雌(めす)のシャープゲンゴロウモドキ。上翅(じょうし)に縦(たて)の溝(みぞ)が入っている=白山市(はくさんし)の石川県(いしかわけん)ふれあい昆虫館(こんちゅうかん)

雄のシャープゲンゴロウモドキ(成虫)

羽化したばかりのシャープゲンゴロウモドキの成虫

シャープゲンゴロウモドキの幼虫

 以前(いぜん)、石川県(いしかわけん)ふれあい昆虫館(こんちゅうかん)の珍(めずら)しい生きものとして、「マルコガタノゲンゴロウ」を紹介(しょうかい)したが、今回は「シャープゲンゴロウモドキ」を取(と)り上(あ)げよう。

 もどきとは、「似(に)せて作ったもの」「まがいもの」などの意味(いみ)がある。シャープゲンゴロウモドキは別(べつ)の昆虫(こんちゅう)なのかというとそうではない。ちゃんとゲンゴロウ科に分類(ぶんるい)される仲間(なかま)だ。

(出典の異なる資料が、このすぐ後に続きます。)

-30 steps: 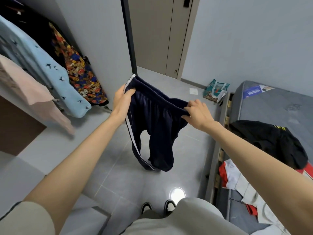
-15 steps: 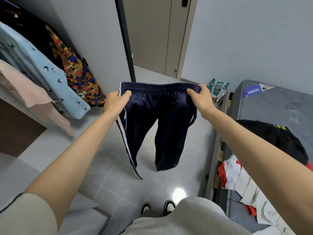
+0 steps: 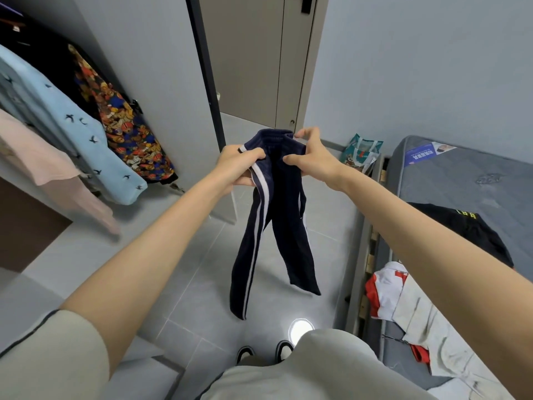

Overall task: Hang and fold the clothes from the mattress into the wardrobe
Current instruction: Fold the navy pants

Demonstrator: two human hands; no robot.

 では特徴(とくちょう)を紹介(しょうかい)しよう。昆虫館(こんちゅうかん)の渡部晃平学芸員(わたなべこうへいがくげいいん)によると、大きさは2・8~3・3センチ。頭部(とうぶ)にはV字の模様(もよう)がある。背側(せがわ)の「上翅(じょうし)」は雄(おす)と雌(めす)では異(こと)なっていて、雌(めす)は縦(たて)の溝(みぞ)があるんだ。

 昆虫館(こんちゅうかん)では約(やく)70匹を飼育(しいく)し、1階(かい)の昆虫(こんちゅう)ウオッチングコーナーで1年を通して観賞(かんしょう)できる。飼育(しいく)している幼虫(ようちゅう)は養殖(ようしょく)の餌(えさ)を食べている。野生のシャープゲンゴロウモドキが食べるオタマジャクシは与(あた)えていない。

 国内では関東地方(かんとうちほう)や、北陸(ほくりく)から中国地方(ちゅうごくちほう)にかけて分布(ぶんぷ)し、石川県内(いしかわけんない)では金沢(かなざわ)から奥能登(おくのと)の平野部(へいやぶ)や丘陵地(きゅうりょうち)に生息(せいそく)している。

 何だかたくさんいそうだが、1962(昭和(しょうわ)37)年に石川県(いしかわけん)の記録(きろく)を最後(さいご)に一度(いちど)絶滅(ぜつめつ)したと考えられていた。84年に千葉県(ちばけん)で再発見(さいはっけん)されたが、近年は全国的(ぜんこくてき)に生息地(せいそくち)、個体数(こたいすう)ともに減(へ)り、石川県(いしかわけん)と国両方(くにりょうほう)で絶滅危惧(ぜつめつきぐ)Ⅰ類(るい)に分類(ぶんるい)されている。

 湧(わ)き水(みず)や沢(さわ)の水が流入(りゅうにゅう)する泥深(どろぶか)い湿地(しっち)やため池、水田脇(すいでんわき)の水たまりなどが生息地(せいそくち)で、生きていく上で水質(すいしつ)が良好(りょうこう)であることが重要(じゅうよう)なんだ。水をきれいに保(たも)つにはどうすればいいか。シャープゲンゴロウモドキを見ながら考えてみてほしい。